Она дошла до стены позади последнего ряда мест и, облокотившись об нее рукой, опустилась, и уселась прямо на полу. Факты в голове, казавшиеся перепутанными, вдруг стали пугающе последовательными. Что-то странное в Церкви Фелла. В День празднования Основателей, она клялась, что ее не заботит ни Церковь, ни люди из этого городка. Но теперь она думала по-другому. Смотря с высоты на мемориальную службу, она стала понимать, что возможно, она действительно заботилась обо всем этом.
И затем, когда на улице было совершено нападение собак, она уже знала это. Она чувствовала себя, так или иначе, ответственной за город, настолько ответственной, насколько она никогда не чувствовала себя прежде.
В тоже мгновение чувство опустошения и одиночества было отодвинуто на задний план. Есть кое-что намного более важное, чем ее собственные проблемы.

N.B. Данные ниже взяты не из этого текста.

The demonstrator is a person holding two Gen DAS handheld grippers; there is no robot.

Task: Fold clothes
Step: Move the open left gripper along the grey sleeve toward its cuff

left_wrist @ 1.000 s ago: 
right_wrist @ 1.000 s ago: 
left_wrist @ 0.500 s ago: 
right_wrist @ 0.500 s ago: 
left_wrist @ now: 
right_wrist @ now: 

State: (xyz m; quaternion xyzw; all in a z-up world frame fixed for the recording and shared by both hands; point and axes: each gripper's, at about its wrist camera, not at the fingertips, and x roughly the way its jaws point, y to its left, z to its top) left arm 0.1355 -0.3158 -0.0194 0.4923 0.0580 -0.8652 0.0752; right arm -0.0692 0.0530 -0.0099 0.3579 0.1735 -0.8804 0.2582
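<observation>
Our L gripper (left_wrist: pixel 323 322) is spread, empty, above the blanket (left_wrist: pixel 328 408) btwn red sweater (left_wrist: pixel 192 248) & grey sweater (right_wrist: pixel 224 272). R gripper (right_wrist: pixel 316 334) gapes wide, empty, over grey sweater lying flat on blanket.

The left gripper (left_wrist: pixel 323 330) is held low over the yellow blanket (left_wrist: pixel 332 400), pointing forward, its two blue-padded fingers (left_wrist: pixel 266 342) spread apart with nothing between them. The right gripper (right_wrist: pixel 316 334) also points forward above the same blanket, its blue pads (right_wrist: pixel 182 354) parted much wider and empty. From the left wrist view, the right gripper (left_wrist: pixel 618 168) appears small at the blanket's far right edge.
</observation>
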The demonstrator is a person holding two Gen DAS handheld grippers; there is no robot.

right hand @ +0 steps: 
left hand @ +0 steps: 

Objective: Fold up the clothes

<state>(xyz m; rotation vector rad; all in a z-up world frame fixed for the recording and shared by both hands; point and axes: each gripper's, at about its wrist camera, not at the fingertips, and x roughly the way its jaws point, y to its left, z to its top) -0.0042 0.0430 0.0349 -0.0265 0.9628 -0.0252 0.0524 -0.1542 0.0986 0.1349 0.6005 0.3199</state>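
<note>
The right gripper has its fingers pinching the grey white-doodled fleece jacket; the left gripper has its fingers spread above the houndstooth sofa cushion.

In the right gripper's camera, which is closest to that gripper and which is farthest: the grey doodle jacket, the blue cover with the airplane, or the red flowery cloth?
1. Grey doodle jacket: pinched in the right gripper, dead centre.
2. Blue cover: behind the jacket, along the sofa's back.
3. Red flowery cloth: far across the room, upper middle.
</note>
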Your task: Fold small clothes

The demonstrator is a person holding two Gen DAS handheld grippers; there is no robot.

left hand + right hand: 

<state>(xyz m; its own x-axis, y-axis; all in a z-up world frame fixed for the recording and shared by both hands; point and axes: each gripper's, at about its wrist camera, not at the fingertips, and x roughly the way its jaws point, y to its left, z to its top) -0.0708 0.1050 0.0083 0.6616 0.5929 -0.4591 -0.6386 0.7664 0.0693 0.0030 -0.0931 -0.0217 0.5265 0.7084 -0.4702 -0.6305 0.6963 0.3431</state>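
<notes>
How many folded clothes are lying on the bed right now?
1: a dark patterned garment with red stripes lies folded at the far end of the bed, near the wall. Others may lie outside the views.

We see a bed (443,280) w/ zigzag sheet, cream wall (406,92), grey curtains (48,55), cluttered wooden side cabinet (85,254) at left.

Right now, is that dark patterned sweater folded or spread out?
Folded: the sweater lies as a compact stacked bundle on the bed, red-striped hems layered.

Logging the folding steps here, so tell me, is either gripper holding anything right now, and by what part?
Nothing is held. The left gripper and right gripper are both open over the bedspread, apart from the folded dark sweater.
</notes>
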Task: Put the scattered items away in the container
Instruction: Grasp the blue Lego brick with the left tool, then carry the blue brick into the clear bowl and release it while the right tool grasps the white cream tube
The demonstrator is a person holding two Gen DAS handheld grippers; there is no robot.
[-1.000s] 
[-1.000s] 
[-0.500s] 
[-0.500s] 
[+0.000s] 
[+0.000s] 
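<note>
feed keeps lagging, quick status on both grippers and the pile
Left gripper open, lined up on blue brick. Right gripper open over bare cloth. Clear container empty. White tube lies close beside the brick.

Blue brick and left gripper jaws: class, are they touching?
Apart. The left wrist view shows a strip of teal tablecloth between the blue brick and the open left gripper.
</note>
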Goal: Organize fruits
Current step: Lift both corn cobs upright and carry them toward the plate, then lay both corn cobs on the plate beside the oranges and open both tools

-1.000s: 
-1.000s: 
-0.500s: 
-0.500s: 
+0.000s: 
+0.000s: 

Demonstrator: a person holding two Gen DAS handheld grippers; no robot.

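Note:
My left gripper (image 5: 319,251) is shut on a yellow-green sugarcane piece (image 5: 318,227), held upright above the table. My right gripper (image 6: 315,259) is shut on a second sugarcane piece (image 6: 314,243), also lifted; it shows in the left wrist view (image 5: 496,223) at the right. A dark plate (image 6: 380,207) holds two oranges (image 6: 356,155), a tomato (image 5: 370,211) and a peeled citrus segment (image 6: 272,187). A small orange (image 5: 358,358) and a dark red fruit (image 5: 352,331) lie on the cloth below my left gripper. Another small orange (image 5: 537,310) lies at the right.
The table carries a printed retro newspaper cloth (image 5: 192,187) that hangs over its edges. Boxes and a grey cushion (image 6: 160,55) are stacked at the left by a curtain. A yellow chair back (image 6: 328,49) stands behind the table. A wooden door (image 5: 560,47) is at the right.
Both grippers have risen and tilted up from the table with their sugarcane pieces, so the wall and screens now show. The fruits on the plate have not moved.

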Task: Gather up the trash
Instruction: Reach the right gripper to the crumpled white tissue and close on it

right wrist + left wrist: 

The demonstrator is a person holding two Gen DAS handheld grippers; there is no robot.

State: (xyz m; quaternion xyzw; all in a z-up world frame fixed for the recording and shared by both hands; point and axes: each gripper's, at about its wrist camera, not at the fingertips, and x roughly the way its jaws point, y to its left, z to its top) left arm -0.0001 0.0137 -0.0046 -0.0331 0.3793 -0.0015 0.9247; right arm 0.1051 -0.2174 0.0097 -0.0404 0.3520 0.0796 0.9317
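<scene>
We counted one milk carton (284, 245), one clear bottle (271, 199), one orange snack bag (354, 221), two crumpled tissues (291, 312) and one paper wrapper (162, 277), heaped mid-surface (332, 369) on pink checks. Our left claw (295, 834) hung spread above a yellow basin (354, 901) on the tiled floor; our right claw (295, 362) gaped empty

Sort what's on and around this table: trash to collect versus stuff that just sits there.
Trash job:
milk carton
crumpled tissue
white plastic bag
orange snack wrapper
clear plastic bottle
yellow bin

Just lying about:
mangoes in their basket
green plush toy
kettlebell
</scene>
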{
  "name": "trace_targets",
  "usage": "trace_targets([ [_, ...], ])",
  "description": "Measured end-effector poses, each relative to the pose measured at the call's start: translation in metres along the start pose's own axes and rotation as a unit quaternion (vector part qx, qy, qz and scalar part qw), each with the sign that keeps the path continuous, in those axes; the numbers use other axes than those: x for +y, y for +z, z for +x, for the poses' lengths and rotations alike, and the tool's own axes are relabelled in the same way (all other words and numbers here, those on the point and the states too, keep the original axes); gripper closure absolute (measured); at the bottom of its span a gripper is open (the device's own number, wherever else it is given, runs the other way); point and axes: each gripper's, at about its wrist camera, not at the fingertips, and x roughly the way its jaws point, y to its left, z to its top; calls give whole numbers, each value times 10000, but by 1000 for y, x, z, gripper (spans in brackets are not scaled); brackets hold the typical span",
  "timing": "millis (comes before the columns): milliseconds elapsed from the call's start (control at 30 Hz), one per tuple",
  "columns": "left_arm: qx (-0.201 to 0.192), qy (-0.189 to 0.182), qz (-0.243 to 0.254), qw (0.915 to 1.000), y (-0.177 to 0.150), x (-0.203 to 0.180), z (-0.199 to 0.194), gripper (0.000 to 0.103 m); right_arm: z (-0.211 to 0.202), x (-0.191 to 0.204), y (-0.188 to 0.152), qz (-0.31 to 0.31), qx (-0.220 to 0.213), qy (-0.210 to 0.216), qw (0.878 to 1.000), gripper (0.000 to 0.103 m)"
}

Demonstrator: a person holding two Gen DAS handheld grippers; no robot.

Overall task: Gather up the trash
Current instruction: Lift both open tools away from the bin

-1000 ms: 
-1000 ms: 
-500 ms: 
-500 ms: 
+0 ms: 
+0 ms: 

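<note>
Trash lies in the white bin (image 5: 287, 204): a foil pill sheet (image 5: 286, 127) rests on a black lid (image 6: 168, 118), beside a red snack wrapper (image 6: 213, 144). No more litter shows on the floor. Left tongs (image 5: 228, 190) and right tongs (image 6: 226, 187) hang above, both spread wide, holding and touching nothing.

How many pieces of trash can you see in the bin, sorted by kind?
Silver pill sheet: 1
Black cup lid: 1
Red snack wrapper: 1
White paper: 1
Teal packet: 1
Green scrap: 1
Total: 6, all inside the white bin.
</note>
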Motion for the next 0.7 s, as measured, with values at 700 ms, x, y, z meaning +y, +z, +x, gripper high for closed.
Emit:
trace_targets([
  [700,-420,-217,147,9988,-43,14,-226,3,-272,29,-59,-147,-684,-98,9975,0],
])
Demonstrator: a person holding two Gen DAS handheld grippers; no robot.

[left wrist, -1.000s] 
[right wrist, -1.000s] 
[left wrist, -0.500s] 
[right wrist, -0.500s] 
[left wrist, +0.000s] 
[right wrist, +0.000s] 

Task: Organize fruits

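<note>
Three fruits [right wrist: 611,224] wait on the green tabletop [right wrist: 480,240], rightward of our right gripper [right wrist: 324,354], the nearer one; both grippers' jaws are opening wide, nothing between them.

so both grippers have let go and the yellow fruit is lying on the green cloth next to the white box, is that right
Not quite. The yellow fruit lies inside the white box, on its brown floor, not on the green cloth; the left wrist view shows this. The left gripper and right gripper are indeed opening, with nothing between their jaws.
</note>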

И она цеплялась за это кое-что, потому что правда была в том, что она не могла решить собственные проблемы, разобраться с ситуацией, в которую попала… Действительно не могла…
Подавив начавшиеся было рыдания, которым она чуть не дала волю, она увидела в хорах Стефана и Дамона, смотрящих на нее. Она немного покачала головой, прикоснувшись к ней руками, чувствуя, что забытье закончилось.